Assigned task: I need the lines below from the one with "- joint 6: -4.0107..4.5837" down to the one with "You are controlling" reproduced exactly, both ends included, and nothing else.

Available data:

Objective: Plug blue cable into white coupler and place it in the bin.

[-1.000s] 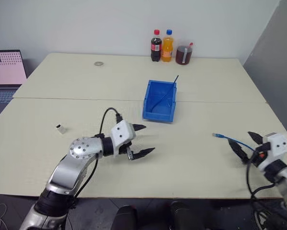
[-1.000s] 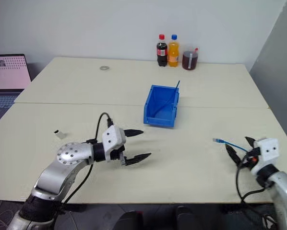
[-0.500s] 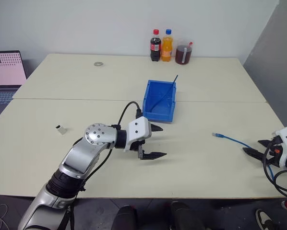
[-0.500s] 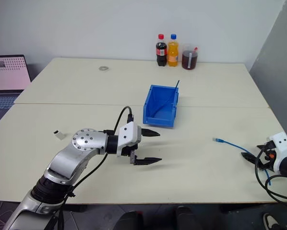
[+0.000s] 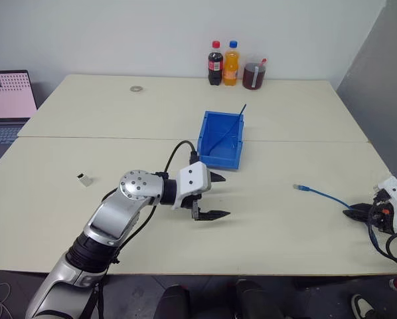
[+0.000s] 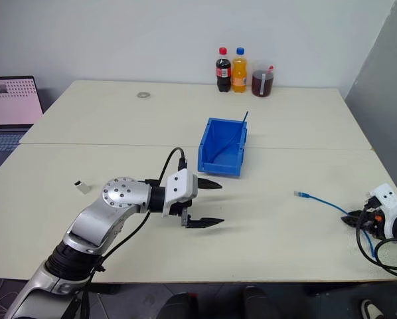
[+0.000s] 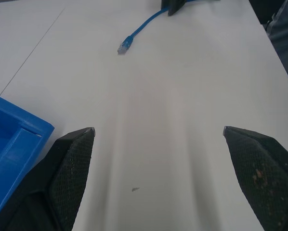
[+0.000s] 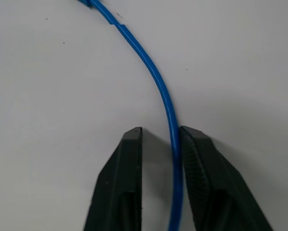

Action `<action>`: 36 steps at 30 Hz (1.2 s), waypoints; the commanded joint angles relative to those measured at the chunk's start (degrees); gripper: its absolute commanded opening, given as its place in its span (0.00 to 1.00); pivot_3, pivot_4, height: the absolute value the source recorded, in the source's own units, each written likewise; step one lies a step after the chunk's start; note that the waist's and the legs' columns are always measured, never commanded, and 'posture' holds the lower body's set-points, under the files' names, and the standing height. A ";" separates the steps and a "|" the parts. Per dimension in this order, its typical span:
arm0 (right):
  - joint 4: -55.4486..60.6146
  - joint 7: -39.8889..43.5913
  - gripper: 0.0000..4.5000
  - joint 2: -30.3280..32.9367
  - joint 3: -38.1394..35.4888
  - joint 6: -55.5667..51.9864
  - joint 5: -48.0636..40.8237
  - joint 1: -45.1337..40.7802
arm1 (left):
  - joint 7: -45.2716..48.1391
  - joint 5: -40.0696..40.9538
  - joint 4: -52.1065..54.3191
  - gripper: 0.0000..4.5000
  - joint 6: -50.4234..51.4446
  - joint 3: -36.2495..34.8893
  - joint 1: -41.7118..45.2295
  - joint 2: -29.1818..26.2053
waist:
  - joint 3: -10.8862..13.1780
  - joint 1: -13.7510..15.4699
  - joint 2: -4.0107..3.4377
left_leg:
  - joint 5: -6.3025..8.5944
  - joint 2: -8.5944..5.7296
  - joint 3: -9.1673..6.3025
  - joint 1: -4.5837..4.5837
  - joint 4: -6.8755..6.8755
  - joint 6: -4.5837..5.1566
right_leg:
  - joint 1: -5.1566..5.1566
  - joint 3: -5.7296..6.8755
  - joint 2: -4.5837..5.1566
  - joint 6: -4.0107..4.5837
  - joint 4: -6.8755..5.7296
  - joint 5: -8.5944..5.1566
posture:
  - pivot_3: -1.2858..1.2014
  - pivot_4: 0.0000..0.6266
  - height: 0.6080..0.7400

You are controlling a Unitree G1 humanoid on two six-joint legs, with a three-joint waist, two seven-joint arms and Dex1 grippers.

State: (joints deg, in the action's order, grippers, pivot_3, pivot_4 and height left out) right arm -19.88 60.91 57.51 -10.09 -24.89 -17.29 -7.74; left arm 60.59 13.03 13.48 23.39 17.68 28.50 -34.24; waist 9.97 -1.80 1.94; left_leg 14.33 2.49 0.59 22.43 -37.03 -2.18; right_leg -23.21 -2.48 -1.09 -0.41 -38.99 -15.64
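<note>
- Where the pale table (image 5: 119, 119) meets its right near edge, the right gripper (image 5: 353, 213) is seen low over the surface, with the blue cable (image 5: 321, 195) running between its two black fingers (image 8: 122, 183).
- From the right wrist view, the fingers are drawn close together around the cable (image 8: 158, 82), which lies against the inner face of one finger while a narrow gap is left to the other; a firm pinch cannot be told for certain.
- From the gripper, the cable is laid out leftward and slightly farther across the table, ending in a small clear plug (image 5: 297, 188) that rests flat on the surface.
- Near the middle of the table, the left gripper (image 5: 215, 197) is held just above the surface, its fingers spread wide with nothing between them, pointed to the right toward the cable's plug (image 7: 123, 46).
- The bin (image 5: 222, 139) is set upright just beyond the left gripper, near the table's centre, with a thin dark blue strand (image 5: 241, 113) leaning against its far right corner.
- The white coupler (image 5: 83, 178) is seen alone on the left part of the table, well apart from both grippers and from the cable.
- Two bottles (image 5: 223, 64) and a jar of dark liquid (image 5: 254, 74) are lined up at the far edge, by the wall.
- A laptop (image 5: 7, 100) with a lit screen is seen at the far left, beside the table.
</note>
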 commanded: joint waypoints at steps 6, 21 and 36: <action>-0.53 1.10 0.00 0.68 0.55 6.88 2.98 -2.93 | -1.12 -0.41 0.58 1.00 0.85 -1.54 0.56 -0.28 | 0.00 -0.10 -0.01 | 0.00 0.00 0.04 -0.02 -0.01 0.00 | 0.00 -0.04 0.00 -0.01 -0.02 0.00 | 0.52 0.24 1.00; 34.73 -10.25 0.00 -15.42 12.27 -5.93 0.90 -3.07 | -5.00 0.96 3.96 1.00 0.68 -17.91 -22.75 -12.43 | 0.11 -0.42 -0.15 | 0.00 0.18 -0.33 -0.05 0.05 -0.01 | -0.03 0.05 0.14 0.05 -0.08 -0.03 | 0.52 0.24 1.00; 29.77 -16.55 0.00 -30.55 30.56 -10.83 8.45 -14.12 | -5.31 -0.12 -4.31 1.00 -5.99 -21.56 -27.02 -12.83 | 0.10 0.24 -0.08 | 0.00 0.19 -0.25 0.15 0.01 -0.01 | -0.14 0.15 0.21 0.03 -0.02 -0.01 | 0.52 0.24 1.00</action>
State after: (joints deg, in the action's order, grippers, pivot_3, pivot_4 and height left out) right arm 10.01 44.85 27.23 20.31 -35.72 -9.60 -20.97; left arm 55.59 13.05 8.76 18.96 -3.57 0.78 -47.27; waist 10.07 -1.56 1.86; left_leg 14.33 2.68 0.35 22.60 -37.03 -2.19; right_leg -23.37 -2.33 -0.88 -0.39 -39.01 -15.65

Result for this task:
  - joint 6: -4.0107..4.5837
  - joint 4: -6.8755..5.7296
  - joint 5: -8.5944..5.1566
posture:
  - pivot_3: -1.2858..1.2014
  - pivot_4: 0.0000..0.6266
  - height: 0.6080..0.7400

You are controlling a Unitree G1 humanoid on two six-joint legs, with a three-joint waist, two seven-joint arms and Dex1 grippers.

No more output is needed for this exercise.